The material below must be restated exactly, line by line.

#### [DATA PROVIDED]

**********

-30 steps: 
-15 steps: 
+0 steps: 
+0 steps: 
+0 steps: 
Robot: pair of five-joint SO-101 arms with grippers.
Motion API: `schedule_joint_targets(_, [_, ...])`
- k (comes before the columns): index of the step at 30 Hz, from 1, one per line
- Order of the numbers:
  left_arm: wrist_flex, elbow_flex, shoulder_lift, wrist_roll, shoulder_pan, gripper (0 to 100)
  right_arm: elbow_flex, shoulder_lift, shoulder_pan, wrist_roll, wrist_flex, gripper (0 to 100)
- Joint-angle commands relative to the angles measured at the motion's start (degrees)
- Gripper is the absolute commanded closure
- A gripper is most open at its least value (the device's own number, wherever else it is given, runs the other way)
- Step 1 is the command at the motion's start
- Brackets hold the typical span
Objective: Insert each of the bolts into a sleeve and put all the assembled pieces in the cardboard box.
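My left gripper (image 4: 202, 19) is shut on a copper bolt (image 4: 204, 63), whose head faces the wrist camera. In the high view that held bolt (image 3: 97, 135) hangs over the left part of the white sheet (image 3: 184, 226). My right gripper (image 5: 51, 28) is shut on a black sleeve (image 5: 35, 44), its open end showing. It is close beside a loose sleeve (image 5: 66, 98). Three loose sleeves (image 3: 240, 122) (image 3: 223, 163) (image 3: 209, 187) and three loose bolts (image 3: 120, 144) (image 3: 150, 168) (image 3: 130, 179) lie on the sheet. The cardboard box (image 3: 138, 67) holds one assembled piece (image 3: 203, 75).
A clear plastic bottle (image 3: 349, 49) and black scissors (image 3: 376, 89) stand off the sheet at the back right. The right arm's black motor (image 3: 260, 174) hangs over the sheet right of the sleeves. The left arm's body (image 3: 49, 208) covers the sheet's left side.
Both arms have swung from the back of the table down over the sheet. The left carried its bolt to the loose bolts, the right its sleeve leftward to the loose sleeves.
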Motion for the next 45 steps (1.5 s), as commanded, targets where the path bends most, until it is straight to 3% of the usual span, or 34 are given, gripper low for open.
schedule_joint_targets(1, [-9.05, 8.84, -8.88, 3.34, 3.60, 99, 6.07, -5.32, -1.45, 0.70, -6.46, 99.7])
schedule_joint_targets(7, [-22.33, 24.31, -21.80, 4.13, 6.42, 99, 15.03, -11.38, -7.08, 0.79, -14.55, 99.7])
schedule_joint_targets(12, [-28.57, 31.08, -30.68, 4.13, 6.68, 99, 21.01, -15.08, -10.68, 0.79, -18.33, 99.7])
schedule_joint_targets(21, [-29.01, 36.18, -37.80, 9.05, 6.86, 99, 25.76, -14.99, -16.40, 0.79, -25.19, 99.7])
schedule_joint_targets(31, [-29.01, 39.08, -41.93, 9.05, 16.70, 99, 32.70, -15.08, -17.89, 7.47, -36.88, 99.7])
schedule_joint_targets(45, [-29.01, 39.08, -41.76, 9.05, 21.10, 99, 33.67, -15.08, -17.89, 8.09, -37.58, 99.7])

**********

#### [RESPONSE TO THIS EXERCISE]
-30 steps: 
-15 steps: 
+0 steps: 
+0 steps: 
+0 steps: 
Robot: pair of five-joint SO-101 arms with grippers.
Motion API: `schedule_joint_targets(_, [_, ...])`
- k (comes before the columns): index of the step at 30 Hz, from 1, one per line
- Order of the numbers:
  left_arm: wrist_flex, elbow_flex, shoulder_lift, wrist_roll, shoulder_pan, gripper (0 to 100)
  right_arm: elbow_flex, shoulder_lift, shoulder_pan, wrist_roll, wrist_flex, gripper (0 to 100)
- Joint-angle commands relative to the angles measured at the motion's start (degrees)
- Gripper is the absolute commanded closure
- A gripper is most open at its least value (the device's own number, wherever else it is given, runs the other way)
- Step 1 is the command at the motion's start
- Brackets hold the typical span
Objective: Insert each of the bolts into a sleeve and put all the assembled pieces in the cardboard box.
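My left gripper (image 4: 202, 19) is shut on a copper bolt (image 4: 204, 63), whose head faces the wrist camera. In the high view that held bolt (image 3: 97, 135) hangs over the left part of the white sheet (image 3: 184, 226). My right gripper (image 5: 51, 28) is shut on a black sleeve (image 5: 35, 44), its open end showing. It is close beside a loose sleeve (image 5: 66, 98). Three loose sleeves (image 3: 240, 122) (image 3: 223, 163) (image 3: 209, 187) and three loose bolts (image 3: 120, 144) (image 3: 150, 168) (image 3: 130, 179) lie on the sheet. The cardboard box (image 3: 138, 67) holds one assembled piece (image 3: 203, 75).
A clear plastic bottle (image 3: 349, 49) and black scissors (image 3: 376, 89) stand off the sheet at the back right. The right arm's black motor (image 3: 260, 174) hangs over the sheet right of the sleeves. The left arm's body (image 3: 49, 208) covers the sheet's left side.
Both arms have swung from the back of the table down over the sheet. The left carried its bolt to the loose bolts, the right its sleeve leftward to the loose sleeves.
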Motion for the next 45 steps (1.5 s), as commanded, targets where the path bends most, until it is straight to 3% of the usual span, or 34 are given, gripper low for open.
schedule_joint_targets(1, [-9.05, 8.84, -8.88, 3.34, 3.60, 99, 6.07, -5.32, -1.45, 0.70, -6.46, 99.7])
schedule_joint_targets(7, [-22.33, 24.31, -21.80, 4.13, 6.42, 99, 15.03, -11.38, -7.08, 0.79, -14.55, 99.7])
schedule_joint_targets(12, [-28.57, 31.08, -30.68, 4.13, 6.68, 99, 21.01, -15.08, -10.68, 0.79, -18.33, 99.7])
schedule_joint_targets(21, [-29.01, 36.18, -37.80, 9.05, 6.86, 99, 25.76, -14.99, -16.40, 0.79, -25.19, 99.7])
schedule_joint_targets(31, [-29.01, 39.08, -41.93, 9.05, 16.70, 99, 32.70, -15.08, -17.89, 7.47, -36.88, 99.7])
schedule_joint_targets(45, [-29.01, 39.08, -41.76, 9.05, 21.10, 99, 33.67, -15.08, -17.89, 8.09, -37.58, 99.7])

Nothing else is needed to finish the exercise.